--- START ---
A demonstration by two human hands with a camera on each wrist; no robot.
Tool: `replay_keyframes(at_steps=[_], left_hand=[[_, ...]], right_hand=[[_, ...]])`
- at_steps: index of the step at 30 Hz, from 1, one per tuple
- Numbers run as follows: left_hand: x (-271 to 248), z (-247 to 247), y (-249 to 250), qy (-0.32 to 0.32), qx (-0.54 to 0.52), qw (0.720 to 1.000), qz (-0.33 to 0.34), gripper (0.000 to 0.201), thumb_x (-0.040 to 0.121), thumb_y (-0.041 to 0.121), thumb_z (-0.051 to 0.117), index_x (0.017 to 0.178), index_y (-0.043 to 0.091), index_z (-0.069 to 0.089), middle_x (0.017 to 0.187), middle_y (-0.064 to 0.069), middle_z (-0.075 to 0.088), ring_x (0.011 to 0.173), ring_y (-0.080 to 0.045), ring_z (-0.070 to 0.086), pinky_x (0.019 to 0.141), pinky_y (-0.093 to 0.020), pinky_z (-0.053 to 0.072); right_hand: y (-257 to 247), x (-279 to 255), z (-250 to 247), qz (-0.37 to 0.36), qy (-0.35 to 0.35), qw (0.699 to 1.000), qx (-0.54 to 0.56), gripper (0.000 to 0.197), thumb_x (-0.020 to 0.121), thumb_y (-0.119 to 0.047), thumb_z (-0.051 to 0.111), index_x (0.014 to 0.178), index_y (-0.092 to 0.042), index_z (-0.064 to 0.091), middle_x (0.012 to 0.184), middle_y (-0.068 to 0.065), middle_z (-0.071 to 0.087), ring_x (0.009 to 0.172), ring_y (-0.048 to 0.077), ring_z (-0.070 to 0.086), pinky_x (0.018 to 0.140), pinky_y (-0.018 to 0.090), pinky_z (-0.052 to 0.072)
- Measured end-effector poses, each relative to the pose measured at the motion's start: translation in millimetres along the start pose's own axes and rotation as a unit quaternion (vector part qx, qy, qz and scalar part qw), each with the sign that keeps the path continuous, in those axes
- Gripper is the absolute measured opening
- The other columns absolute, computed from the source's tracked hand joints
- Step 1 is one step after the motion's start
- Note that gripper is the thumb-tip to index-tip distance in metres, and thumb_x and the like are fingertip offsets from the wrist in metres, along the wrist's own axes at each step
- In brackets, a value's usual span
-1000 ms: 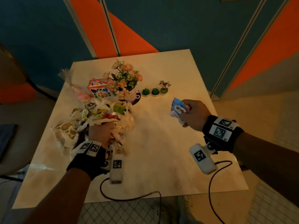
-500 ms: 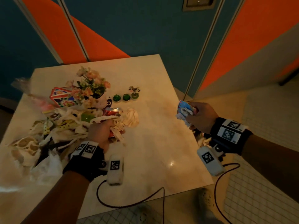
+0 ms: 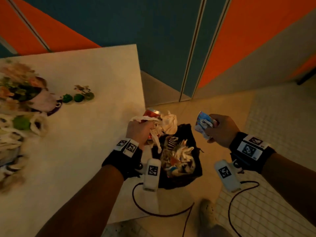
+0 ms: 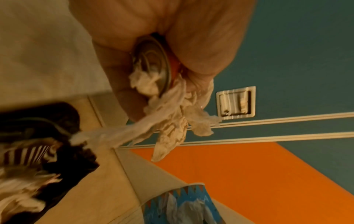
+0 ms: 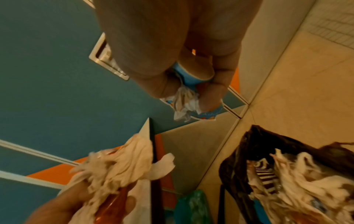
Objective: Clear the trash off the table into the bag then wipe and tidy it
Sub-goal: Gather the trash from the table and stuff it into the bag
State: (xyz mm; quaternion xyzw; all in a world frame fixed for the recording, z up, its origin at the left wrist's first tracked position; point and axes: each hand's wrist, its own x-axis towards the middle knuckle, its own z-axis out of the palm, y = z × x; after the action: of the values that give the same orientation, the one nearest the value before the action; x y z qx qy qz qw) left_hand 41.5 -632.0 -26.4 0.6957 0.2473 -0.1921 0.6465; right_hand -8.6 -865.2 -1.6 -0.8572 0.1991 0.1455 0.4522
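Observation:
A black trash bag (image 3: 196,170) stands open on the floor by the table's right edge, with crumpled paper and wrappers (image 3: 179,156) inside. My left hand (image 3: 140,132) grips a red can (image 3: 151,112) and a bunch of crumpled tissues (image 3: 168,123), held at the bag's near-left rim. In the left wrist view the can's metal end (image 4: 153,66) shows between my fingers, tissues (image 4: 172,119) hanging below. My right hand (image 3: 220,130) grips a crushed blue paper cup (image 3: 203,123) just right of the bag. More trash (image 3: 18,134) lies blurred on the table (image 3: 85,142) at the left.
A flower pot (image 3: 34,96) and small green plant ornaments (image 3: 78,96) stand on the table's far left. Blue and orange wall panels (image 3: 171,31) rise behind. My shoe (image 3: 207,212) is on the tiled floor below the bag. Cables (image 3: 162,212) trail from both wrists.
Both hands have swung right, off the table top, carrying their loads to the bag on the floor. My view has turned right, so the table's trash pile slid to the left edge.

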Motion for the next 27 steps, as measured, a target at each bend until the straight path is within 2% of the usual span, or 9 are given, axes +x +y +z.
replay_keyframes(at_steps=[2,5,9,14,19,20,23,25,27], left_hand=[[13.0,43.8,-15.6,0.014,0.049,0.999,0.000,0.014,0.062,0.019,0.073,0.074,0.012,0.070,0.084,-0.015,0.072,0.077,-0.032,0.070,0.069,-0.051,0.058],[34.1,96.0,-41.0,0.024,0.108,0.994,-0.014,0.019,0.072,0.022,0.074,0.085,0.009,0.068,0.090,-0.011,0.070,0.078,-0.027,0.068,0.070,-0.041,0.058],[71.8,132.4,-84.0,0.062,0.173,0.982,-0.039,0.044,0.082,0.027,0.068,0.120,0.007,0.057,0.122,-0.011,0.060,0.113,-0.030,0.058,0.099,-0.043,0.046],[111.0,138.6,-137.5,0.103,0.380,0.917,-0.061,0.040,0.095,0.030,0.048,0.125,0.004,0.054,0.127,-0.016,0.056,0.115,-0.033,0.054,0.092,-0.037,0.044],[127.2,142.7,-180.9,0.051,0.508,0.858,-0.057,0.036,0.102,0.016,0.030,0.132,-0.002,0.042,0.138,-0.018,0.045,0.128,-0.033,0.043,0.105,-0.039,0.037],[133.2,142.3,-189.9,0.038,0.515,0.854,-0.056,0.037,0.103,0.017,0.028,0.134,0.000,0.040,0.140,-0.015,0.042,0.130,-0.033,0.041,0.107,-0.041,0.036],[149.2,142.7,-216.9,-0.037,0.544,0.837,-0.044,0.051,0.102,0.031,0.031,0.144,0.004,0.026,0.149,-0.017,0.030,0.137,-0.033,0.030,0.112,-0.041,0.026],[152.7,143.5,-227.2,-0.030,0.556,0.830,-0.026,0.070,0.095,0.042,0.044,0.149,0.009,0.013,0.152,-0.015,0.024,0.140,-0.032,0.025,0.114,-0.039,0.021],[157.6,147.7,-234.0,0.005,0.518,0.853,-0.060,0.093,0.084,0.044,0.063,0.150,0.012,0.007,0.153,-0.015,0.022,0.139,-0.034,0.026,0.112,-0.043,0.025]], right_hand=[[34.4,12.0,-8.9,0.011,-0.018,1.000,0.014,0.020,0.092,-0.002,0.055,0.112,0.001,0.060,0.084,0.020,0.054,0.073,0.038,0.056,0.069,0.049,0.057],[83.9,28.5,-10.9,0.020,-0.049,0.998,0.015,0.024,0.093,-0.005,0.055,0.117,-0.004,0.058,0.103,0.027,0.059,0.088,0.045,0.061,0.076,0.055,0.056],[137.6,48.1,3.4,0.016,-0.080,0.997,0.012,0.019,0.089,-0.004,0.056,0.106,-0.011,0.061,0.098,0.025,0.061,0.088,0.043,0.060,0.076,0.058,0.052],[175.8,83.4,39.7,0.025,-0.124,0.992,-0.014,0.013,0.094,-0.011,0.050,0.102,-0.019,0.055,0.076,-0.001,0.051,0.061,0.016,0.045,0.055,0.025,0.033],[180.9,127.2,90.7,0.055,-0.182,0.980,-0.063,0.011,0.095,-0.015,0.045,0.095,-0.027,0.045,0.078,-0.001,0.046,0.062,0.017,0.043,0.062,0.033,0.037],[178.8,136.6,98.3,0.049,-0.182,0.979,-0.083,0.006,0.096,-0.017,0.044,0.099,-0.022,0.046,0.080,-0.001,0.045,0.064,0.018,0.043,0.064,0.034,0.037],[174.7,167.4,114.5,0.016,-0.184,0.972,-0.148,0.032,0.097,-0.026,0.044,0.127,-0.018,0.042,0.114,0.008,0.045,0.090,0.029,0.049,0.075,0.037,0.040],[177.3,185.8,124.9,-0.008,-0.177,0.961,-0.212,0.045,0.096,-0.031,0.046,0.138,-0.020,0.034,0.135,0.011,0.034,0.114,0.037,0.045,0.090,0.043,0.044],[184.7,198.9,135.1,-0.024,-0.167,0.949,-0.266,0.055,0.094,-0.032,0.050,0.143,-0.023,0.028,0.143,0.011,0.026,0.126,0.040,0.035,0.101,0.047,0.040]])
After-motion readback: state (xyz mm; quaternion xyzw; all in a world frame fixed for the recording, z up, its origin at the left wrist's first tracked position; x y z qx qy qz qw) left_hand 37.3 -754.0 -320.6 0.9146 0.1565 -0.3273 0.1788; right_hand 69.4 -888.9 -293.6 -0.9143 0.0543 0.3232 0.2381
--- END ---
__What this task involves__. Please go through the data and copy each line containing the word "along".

__Exercise result__.
- Measured end-effector poses, each relative to the pose measured at the motion's start: translation in millimetres along the start pose's own axes and rotation as a unit quaternion (vector part qx, qy, qz and scalar part qw), each with the sign that keeps the path continuous, in those axes
- Note that gripper is the thumb-tip to index-tip distance in metres, and thumb_x and the like are fingertip offsets from the wrist in metres, along the wrist's own axes at each step

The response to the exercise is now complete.